**Your goal**
The answer must be every line from the listing that holds the string "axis".

**Supplied information**
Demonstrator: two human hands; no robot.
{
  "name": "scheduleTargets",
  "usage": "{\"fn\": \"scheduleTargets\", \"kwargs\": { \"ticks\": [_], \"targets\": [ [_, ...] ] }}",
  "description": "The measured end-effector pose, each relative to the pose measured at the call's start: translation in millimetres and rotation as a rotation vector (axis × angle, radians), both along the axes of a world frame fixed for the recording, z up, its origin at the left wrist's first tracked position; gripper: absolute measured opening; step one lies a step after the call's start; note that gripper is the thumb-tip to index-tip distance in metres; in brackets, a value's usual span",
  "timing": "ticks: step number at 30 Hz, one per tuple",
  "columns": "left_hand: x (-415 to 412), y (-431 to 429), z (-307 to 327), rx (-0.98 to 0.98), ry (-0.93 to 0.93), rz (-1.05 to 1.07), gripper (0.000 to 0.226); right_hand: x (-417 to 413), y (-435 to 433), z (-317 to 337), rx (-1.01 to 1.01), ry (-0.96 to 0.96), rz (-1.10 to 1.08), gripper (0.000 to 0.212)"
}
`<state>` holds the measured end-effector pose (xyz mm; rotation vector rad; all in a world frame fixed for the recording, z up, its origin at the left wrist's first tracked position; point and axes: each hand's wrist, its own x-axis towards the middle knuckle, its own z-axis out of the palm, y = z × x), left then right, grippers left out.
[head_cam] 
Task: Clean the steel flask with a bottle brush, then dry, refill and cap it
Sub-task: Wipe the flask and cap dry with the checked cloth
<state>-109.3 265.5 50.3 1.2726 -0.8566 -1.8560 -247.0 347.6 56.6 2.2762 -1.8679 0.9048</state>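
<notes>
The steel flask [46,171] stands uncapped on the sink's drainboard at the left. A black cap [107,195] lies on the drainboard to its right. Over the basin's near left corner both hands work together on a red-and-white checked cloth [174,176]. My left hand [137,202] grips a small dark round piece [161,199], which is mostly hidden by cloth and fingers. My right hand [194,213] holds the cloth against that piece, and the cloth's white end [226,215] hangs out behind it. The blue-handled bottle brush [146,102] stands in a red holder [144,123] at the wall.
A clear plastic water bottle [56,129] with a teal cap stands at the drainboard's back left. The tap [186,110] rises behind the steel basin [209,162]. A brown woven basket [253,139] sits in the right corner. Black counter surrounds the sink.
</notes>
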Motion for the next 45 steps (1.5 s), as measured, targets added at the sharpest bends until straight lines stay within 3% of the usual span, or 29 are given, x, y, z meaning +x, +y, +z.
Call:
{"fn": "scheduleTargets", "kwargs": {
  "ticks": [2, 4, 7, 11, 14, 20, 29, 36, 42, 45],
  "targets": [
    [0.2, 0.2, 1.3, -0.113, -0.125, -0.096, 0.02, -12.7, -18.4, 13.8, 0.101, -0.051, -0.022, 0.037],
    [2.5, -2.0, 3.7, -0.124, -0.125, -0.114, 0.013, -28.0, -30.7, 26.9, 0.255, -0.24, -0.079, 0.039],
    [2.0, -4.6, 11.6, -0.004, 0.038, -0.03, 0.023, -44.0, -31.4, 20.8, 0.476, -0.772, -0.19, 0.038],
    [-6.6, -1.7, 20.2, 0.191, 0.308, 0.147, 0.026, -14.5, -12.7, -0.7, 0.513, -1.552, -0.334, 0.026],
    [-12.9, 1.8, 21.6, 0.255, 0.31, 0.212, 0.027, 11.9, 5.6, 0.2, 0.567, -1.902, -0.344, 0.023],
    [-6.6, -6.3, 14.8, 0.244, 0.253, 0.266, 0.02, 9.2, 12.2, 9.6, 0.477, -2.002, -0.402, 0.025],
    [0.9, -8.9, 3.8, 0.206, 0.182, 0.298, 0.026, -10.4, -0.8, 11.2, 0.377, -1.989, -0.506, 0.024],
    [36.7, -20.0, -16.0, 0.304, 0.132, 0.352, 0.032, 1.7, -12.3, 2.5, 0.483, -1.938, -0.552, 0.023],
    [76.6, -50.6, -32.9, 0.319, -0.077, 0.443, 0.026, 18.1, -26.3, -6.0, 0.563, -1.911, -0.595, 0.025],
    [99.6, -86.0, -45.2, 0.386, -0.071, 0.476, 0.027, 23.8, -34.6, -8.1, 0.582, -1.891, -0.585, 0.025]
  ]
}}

**Answer section**
  "description": "The measured end-effector pose, each relative to the pose measured at the call's start: translation in millimetres and rotation as a rotation vector (axis × angle, radians), both along the axes of a world frame fixed for the recording, z up, its origin at the left wrist's first tracked position; gripper: absolute measured opening; step one lies a step after the call's start; note that gripper is the thumb-tip to index-tip distance in metres; in brackets, a value's usual span",
`<state>` holds the measured end-effector pose (xyz mm; rotation vector rad; all in a world frame fixed for the recording, z up, its origin at the left wrist's first tracked position; point and axes: each hand's wrist, its own x-axis towards the middle knuckle, its own z-axis out of the palm, y = z × x), left then right, grippers left out.

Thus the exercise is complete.